Emilio.
Quiero en primer lugar, agradecer con todo el cariño a la familia, y a los amigos, que nos acompañan en este día tan especial para todos, y por supuesto a los protagonistas de esta celebración: Nuria y Javier, que con tanto esmero han planificado este inolvidable evento: ¡No sabéis la alegría de verlos cumplir su sueño! Sueño, que se ha fraguado a fuego lento, y que han recorrido todas las pantallas, y algunas más, antes de tomar la decisión más importante de sus vidas: la de jurarse amor y respeto y de forjar los cimientos y estructura de una nueva familia.

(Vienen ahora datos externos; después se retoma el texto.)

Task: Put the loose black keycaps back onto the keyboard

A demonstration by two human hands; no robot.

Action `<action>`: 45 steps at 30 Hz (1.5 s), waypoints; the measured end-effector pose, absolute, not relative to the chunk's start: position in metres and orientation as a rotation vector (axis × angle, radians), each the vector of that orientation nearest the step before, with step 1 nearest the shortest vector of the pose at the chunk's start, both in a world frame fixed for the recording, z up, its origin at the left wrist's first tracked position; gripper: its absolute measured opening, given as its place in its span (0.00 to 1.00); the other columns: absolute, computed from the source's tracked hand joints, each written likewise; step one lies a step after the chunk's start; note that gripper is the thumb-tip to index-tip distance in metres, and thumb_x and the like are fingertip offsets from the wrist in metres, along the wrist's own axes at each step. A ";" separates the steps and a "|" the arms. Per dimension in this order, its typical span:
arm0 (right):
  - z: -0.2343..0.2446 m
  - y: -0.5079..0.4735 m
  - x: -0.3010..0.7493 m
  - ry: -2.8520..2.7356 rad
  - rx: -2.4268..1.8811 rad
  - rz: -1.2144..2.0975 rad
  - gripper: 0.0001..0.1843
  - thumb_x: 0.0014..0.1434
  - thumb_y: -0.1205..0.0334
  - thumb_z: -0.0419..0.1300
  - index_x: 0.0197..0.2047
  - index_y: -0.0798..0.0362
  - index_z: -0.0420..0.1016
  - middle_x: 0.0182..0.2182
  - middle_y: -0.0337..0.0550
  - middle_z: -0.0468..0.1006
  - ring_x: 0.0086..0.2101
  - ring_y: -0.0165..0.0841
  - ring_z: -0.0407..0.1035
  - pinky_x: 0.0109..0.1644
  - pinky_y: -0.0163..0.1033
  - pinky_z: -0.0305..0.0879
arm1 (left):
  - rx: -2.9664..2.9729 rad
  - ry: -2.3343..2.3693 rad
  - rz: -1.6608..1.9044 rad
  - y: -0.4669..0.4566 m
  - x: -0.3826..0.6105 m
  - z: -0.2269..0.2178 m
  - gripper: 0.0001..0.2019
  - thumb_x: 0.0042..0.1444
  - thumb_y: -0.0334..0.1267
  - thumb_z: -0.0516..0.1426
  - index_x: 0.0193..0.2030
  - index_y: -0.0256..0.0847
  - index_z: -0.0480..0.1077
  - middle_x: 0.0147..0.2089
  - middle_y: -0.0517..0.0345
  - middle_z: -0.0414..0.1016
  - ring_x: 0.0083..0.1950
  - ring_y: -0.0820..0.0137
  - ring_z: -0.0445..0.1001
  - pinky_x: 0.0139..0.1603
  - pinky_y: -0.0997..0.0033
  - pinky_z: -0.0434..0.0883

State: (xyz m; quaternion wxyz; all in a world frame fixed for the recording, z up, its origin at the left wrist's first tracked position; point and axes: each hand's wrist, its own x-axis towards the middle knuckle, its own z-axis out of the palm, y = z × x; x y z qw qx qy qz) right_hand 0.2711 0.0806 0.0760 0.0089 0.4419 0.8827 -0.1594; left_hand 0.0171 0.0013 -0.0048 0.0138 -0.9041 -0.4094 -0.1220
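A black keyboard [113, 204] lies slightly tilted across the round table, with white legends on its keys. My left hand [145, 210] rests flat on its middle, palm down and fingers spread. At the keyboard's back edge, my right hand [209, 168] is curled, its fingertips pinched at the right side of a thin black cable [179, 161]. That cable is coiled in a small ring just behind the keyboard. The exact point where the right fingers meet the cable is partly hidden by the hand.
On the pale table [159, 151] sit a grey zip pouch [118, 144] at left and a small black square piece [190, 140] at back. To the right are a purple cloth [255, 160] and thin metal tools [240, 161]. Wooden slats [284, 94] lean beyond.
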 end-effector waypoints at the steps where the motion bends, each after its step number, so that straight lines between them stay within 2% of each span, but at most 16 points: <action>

Querida Nuria, ¡Estoy muy orgulloso de ti! si algo tengo claro en esta vida es la de haber tenido una hija como tú: inteligente, cariñosa, trabajadora, responsable… , de vivir con orgullo desde el primer día que te tuve entre mis brazos, de haber compartido tu infancia con juegos, sueños y emociones, de haber disfrutado, una de las mejores etapas de mi vida, junto con el nacimiento de mi otra hija Miriam, a quien también aplico estas palabras de orgullo y satisfacción, y que pronto junto a su pareja Alejandro, reviviremos este agradable momento. Os quiero mucho a las dos, y estáis muy guapas, me habéis hecho crecer como padre y como persona, puede que no siempre haya sido el mejor padre del mundo, pero siempre me he apoyado en mi esposa, Ascensión, que ha sabido complementar mis carencias y tener un canal más femenino, pero el cariño de padre a hijas, siempre ha existido, como el cariño de hijas a padres siempre lo he sentido. Por eso quiero daros las gracias.
Gracias por estar ahí, por hacerme fácil ser un buen padre, por hacerle fácil ser una buena madre, gracias por querernos.
Ascensión.
¡Hola a todos!, Yo soy la madre de la novia. ¿Cómo lo estáis pasando…? Quería agradeceros vuestra compañía en un día tan feliz para Nuria y Javi.
Parece que hace nada que están juntos, pero llevan más de una década. Por eso, cuándo nos dijeron que se querían casar, no nos sorprendió demasiado, porque para nosotros ya lo estaban. Desde que se fueron a vivir a Ámsterdam, Javi, era ya uno más de la familia.
Emilio.
Cierto día llegaste tu Javier, como llegan las cosas buenas de la vida, sin darnos cuenta de que habías llegado para quedarte. Trajiste un soplo de aire fresco a Nuria, una ráfaga de alegría. Fuiste capaz de apostar por un futuro a su lado, trataste siempre de mirar hacia delante, mientras crecían los fuertes cimientos de todo lo que estabais creando juntos: “vuestro mundo”. Sabes que eres especial, nos diste la tranquilidad, y la felicidad a nuestra hija, y siempre te querremos como un hijo.
Javier, Nuria, siempre contaréis con todo nuestro apoyo.
Ascensión.
Podía decir que son maravillosos y estupendos, que es cierto, pero también tienen sus cosillas, como todo el mundo, pero vamos: son buenas personas que es lo principal.
Solo hacer especial mención a mi padre Serafín, el único abuelo que le queda vivo a Núria, y no puede estar aquí hoy con nosotros, y hubiera disfrutado mucho de ver casarse a su nieta, y Nuria de tenerle aquí con ella.
Os deseamos todo lo mejor en este nuevo camino, y solo un consejo: respeto y paciencia, mucha, mucha paciencia, bueno y que pronto tengamos un peque que cuidar, y querer, además de a Mía.
¡Un fuerte aplauso y un brindis a este nuevo matrimonio!